If anyone could give me some advice it would be greatly appreciated.

Thanks.


----------



## Vaz (Mar 19, 2008)

Darks Elves have a tasty new Army Book out, but the High Elves Magic, Weaponry and Elite Troops make up for the Beasties that a Dark Elves can field.

Chaos have the Daemons in a particularly nice way of playing, and are pretty hefty, while you can have a beardy, Chaos Warrior Heavy Army, with Massive Knights. Empire and Dwarves as well with huge blocks of Infantry and Artillery can take a beating.

If you want a challenge, i recommend Wood Elves, Beasts of Chaos, or Ogre Kingdoms - sure having an Ogre Army sounds cool - hell yeah, but when yur basic troops are the price of 2 Chosen Chaos Warriors, you can start to feel scared.


----------



## KellysGrenadier (Jul 13, 2008)

Hmm... Beasts of Chaos, eh...?

Still open to ideas. Thanks for the advise though.


----------



## Othiem (Apr 20, 2008)

It's pretty hard to go wrong with any army in WFB, so I'd say the bigger issue is not finding an army that needs tactics, but an army who's tactics match you. Anyway, a few thoughts...

Bretonians: they may be the least tactical, being dependent on a small number of heavily armed cavalry and charges to simply hit a line and break though. Lance formations and variety of cav types make them interesting though if you like highly mobile elite forces.

High Elves: their army wide always strike first rule negates a large portion of the strategy of the game, ie maneuvering to get the charge off. I'm not in the camp that say their a tactless army, but they can be frustrating to play since most opponents will spend time running around trying to pick them off at range, not engaging. 

Wood Elves: Opposite of High Elves, you'll be running around avoiding directly engaging the enemy while picking them off with range. WE could be the only viable mobile ranged army in the game. 

O&G: Widest variety of units in the game, animosity rule forces you to execute multiple plans simultaneously, because most of them will fail. Fun to play, but the worst balanced army book in the game makes them a bad choice if you want to be competitive in tourneys. 

Dwarves: The opposite of O&G, high leadership and multiple leadership rules makes them the most reliable army in the game; they'll do what you tell them to do. However lack of any magic phase at all can feel like you're playing a lobotomized version of WFB. 

Chaos Demons: Heavily dependent on high powered special characters and their special rules, a crazy powerful army that ignores much of the tactics of troop movement simply by being that much stronger then everybody else, rendering troops ineffective vs them.

Empire (my personal army, so note the bias): The "combined arms" type army, weak troop blocks made useful through a detachment system that gives them great flexibility, imo best fast cavalry in the game with pistoliers (yeah yeah DR are probably better), decent heavy cav, access to widest variety of warmachines outside of dwarves, access to all lores of magic and their own Prayers of Sigmar that focus on buffing blocks of troops. 
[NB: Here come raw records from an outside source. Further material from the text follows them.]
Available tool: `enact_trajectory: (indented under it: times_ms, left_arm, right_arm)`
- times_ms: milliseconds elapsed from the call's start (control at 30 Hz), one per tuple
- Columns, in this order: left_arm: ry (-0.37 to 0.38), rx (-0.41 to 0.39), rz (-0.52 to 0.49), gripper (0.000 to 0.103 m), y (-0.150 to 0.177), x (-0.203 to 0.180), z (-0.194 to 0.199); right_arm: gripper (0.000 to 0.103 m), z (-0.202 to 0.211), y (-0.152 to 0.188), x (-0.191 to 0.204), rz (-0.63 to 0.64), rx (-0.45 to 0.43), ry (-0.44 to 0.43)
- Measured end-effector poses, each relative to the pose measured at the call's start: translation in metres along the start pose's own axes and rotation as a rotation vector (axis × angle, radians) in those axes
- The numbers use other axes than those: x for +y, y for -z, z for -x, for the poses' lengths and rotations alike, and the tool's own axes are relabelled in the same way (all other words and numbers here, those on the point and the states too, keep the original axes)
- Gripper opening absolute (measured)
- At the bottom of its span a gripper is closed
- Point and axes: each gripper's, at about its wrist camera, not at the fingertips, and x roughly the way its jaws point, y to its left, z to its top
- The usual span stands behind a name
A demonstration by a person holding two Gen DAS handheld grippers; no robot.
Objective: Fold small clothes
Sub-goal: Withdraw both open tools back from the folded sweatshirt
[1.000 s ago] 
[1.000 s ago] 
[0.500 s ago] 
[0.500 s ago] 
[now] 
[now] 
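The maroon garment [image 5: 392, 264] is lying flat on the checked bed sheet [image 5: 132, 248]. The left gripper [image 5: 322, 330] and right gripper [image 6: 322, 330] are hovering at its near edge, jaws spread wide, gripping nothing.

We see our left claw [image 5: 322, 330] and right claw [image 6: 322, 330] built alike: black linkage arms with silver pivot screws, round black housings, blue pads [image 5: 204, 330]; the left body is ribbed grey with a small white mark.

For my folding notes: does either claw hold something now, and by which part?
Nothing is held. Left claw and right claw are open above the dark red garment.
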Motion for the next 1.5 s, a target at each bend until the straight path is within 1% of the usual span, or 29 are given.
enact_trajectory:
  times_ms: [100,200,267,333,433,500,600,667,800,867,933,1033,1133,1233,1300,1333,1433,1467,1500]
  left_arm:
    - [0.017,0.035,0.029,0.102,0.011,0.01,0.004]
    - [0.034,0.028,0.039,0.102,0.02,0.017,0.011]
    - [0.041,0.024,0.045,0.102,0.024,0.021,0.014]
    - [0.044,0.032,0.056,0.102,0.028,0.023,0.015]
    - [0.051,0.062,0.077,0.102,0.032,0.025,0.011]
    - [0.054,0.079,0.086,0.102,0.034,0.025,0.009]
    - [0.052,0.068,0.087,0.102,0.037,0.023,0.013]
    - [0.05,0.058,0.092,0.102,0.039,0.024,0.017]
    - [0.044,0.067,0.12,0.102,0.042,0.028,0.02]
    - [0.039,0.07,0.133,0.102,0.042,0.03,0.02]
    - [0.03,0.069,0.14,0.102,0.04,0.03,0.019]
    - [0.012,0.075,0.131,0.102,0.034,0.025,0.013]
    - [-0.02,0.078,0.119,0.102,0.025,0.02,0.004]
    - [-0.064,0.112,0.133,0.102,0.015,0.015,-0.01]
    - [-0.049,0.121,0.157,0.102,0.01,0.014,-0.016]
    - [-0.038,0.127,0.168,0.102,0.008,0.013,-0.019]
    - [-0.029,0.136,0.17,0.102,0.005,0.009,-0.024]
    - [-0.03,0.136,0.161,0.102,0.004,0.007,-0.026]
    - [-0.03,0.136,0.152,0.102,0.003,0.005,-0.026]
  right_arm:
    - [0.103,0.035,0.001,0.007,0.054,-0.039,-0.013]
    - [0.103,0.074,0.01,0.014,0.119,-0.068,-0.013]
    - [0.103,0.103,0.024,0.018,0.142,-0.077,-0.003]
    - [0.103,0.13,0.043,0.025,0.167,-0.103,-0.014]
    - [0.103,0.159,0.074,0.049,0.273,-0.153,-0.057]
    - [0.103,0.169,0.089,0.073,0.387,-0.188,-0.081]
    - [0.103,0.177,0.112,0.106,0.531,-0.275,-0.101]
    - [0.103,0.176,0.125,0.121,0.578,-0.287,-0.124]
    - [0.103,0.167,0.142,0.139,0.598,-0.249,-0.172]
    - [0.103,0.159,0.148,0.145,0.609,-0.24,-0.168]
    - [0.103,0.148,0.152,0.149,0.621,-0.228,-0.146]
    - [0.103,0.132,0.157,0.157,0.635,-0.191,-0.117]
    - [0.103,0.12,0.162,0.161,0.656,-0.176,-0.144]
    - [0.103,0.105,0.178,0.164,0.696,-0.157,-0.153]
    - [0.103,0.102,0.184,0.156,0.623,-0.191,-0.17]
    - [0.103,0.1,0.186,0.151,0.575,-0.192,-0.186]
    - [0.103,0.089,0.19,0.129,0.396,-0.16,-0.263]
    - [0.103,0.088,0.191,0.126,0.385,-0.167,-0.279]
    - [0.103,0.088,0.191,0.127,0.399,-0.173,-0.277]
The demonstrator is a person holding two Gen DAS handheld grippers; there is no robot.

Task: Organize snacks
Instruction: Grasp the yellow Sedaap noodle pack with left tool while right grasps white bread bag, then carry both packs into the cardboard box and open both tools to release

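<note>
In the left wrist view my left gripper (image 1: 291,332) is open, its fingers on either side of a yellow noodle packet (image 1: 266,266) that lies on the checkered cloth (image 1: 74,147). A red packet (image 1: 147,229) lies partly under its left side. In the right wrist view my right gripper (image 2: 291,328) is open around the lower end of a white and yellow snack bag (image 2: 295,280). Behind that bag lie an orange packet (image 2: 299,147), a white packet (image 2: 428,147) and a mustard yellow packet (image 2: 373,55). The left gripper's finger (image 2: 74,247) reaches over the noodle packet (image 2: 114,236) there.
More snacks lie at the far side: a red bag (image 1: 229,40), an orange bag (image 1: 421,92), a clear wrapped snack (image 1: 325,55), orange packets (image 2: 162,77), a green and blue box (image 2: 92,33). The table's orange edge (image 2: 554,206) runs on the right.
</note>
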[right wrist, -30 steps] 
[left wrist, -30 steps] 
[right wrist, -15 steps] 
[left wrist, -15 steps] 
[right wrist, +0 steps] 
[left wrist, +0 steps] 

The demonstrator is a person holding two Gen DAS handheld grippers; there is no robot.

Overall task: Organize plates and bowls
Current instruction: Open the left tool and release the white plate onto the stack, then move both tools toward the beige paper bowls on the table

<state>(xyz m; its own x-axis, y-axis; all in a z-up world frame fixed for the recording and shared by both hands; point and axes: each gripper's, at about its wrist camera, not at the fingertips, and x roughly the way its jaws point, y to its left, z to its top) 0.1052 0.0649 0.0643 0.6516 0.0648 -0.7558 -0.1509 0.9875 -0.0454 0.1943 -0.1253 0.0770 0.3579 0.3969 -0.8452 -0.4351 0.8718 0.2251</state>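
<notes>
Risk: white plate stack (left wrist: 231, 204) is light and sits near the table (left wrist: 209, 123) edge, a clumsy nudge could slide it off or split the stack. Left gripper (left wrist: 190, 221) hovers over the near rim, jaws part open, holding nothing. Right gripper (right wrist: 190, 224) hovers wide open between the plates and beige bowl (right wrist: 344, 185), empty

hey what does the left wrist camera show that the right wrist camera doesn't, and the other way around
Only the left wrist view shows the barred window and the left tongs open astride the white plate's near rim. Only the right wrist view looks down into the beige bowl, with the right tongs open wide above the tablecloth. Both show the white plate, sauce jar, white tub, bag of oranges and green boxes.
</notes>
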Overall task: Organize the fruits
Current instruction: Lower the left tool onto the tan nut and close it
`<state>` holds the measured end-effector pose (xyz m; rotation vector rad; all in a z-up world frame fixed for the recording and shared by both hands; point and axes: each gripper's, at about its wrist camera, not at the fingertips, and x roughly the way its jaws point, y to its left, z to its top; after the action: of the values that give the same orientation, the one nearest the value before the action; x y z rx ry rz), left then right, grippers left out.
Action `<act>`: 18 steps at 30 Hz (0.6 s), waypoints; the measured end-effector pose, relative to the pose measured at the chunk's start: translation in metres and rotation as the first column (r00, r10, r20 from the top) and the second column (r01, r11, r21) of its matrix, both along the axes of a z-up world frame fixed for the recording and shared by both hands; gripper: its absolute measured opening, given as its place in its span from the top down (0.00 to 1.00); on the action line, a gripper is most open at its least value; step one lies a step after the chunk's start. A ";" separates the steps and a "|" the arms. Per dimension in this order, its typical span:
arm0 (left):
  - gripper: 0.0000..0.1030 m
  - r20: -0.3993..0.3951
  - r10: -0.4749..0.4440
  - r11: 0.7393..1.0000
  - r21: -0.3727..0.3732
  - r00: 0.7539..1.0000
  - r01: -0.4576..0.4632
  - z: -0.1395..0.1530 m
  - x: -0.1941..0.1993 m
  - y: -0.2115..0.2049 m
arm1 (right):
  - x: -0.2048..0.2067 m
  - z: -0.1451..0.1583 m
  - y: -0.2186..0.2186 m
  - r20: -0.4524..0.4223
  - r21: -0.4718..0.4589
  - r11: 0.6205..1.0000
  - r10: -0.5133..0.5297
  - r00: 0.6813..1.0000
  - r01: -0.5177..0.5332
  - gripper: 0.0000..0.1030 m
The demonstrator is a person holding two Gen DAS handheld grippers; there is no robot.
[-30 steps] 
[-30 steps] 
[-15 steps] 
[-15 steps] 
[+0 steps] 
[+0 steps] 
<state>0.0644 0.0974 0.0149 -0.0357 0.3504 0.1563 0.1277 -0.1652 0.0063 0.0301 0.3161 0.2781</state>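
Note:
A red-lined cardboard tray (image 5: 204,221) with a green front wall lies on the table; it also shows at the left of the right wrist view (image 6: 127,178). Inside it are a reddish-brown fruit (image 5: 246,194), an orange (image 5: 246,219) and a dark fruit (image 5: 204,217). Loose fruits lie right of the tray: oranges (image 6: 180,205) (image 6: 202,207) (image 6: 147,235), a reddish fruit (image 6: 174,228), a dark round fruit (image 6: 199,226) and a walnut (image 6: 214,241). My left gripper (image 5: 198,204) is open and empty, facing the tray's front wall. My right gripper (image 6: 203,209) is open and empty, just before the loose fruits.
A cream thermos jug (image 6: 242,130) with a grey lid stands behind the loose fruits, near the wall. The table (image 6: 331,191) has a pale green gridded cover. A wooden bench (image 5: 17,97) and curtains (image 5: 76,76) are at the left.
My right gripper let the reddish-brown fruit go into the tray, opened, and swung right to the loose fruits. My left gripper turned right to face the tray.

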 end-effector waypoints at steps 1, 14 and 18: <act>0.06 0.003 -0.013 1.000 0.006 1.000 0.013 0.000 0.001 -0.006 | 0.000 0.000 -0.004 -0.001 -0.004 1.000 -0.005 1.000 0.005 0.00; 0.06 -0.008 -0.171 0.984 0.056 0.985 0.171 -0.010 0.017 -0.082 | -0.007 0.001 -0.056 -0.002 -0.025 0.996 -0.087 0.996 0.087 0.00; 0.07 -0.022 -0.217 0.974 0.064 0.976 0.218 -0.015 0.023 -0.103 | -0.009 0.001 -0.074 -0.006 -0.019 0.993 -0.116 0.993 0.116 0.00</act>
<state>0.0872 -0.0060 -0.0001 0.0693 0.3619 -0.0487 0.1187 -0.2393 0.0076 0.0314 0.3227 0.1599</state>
Anyways those are the only ones I have experience with. IMO starting with Empire is a great place, since you can get a taste for nearly every aspect of the game, find out what you like, then chose a next force that focuses on that aspect, or just focus your Empire force. But if you're not into multiple armies, that's probably not a path you'd like.


----------



## Ancient Tiel' a fier (May 5, 2008)

The most difficult to master of the armies are definately wood elves, followed by the other elf armies and skaven.


----------



## Green Knight (Feb 25, 2008)

What about Beasts of Chaos I thalt they were hard to play but I now that wood elves, followed by the other elf armies Are hard


----------



## neilbatte (Jan 2, 2008)

the armies are only hard to play if they don't suit your mindset dwarves are easy unless you want a swift counter attacking force. orcs and tombkings are easy if you can remember all the little details at once. Beastmen are definatly a tactical challenge although less so with the chariot/ big monsters combo that are popular at the moment a lot of it depends on how you want your army to look and play as every list can be themed it raises its own tactical challenges a lot more than if you play a 40k army as each list has more viable options for each slot where 40k has units that pretty much pick themselves and as a rule there is less variation between 40k lists than fantasy


----------



## Inquisitor Varrius (Jul 3, 2008)

Beasts of Chaos all the way! My only problem I've found with them is that their big monsters die _fast._ They're especially bad against dwarfs (thunderers and 'organ' guns, anyone) but their ambush rule is a blast.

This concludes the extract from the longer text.